* **Task item**: Nothing in the data may be altered; the answer is a verbatim copy of it.

* **Data provided**:
● ● ● ● ● ● ●

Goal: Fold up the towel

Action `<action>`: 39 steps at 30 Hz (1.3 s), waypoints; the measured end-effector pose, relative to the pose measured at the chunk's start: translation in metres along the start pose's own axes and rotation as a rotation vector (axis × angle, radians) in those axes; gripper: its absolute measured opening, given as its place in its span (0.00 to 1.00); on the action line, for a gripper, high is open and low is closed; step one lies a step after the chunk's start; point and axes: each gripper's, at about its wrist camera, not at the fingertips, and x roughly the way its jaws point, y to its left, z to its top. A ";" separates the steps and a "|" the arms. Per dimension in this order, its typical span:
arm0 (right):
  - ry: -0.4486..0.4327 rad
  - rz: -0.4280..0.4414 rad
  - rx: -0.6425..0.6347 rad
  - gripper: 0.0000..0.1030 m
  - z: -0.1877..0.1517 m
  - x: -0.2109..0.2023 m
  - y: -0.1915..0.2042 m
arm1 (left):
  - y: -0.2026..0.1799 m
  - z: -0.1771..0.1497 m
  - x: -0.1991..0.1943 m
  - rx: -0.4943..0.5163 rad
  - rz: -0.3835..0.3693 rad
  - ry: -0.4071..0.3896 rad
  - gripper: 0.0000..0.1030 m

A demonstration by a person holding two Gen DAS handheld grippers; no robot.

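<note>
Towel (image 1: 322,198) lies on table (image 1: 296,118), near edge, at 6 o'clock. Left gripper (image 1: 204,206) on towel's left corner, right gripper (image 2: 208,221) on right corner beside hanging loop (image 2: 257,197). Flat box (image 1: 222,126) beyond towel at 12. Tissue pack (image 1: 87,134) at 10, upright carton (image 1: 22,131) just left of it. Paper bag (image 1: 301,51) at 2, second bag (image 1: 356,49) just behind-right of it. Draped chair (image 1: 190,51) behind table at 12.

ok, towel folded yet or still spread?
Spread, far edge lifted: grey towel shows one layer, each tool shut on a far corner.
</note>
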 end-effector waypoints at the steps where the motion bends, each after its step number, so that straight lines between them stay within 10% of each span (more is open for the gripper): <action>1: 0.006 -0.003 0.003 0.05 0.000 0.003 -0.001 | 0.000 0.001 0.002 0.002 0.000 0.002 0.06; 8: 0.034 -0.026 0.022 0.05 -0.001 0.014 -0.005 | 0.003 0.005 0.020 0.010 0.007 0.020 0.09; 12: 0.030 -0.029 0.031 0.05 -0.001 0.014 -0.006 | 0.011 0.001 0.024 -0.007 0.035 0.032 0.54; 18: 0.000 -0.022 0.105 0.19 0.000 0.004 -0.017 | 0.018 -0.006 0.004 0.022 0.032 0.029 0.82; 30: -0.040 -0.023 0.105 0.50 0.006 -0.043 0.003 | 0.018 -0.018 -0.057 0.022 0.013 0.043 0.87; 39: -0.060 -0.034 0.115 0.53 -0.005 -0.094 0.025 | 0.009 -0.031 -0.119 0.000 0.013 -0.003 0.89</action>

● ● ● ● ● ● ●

* **Reply to the exercise**:
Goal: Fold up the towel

Action `<action>`: 39 steps at 30 Hz (1.3 s), waypoints; the measured end-effector pose, relative to the pose measured at the chunk's start: translation in metres along the start pose's own axes and rotation as a rotation vector (axis × angle, radians) in those axes; gripper: its absolute measured opening, given as its place in its span (0.00 to 1.00); on the action line, for a gripper, high is open and low is closed; step one lies a step after the chunk's start; point and axes: each gripper's, at about its wrist camera, not at the fingertips, and x roughly the way its jaws point, y to its left, z to its top. A ";" separates the steps and a "|" the arms. Per dimension in this order, its typical span:
arm0 (right):
  - ry: -0.4486..0.4327 rad
  - rz: -0.4280..0.4414 rad
  - rx: -0.6425..0.6347 rad
  - gripper: 0.0000..0.1030 m
  - z: -0.1877..0.1517 m
  - x: -0.2109..0.2023 m
  - y: -0.1915..0.2042 m
arm1 (left):
  - y: -0.2026..0.1799 m
  - z: -0.1771..0.1497 m
  - x: -0.1991..0.1943 m
  - rx: -0.4943..0.5163 rad
  - rz: -0.3835..0.3693 rad
  - ry: -0.4071..0.3896 rad
  - gripper: 0.0000..0.1030 m

A demonstration by a person holding two Gen DAS handheld grippers; no robot.

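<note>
Towel (image 1: 322,198) lies on table (image 1: 296,118), near edge, at 6 o'clock. Left gripper (image 1: 204,206) on towel's left corner, right gripper (image 2: 208,221) on right corner beside hanging loop (image 2: 257,197). Flat box (image 1: 222,126) beyond towel at 12. Tissue pack (image 1: 87,134) at 10, upright carton (image 1: 22,131) just left of it. Paper bag (image 1: 301,51) at 2, second bag (image 1: 356,49) just behind-right of it. Draped chair (image 1: 190,51) behind table at 12.

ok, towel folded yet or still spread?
Spread, far edge lifted: grey towel shows one layer, each tool shut on a far corner.
</note>
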 end-effector waypoints at the steps where the motion bends, each after its step number, so that straight lines between them stay within 10% of each span (more is open for the gripper): <action>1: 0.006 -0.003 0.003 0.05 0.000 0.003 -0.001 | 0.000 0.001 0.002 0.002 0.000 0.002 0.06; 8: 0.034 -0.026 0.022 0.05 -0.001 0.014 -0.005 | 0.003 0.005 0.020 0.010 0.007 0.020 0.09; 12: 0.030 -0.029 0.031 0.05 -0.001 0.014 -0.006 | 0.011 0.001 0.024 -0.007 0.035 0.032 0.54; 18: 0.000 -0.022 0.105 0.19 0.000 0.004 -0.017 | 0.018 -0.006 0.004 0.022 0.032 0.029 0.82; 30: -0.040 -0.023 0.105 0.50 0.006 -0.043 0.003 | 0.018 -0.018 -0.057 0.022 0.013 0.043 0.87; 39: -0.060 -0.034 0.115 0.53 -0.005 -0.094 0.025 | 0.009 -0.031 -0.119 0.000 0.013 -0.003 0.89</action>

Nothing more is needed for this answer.